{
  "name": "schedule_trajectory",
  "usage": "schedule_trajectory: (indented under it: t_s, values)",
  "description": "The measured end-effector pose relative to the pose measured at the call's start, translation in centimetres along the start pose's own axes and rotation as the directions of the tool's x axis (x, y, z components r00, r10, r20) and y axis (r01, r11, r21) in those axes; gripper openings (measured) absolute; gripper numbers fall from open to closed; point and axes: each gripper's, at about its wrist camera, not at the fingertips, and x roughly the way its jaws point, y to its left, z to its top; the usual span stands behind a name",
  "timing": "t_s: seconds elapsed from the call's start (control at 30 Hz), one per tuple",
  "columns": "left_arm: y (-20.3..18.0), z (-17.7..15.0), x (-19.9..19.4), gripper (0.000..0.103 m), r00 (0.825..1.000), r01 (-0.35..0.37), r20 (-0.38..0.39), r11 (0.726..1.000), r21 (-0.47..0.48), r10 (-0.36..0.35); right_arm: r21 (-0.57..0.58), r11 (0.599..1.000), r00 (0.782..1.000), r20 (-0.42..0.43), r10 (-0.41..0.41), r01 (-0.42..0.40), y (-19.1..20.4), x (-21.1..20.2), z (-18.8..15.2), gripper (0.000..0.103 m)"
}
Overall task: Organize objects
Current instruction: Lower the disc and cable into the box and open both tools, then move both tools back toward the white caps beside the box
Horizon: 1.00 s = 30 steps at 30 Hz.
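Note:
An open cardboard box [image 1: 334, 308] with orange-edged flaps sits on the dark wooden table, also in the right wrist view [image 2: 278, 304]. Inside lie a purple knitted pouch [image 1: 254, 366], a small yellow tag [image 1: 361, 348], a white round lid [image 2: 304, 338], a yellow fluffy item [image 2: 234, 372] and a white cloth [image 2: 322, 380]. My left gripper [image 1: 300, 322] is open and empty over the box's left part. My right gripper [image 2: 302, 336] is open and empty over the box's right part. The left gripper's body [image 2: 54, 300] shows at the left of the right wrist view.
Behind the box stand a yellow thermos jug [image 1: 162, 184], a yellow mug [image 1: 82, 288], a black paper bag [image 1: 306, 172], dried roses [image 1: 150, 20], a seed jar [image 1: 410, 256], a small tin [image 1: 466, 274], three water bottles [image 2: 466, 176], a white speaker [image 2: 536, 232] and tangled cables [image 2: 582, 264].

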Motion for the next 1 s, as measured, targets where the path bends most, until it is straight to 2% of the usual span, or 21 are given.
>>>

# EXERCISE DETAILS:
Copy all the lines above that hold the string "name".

# EXPECTED ANSWER:
  "name": "schedule_trajectory",
  "description": "The measured end-effector pose relative to the pose measured at the call's start, translation in centimetres along the start pose's own axes and rotation as the directions of the tool's x axis (x, y, z components r00, r10, r20) and y axis (r01, r11, r21) in those axes; gripper openings (measured) absolute; gripper numbers fall from open to closed; point and axes: each gripper's, at about its wrist camera, not at the fingertips, and x roughly the way its jaws point, y to its left, z to its top; the usual span stands behind a name",

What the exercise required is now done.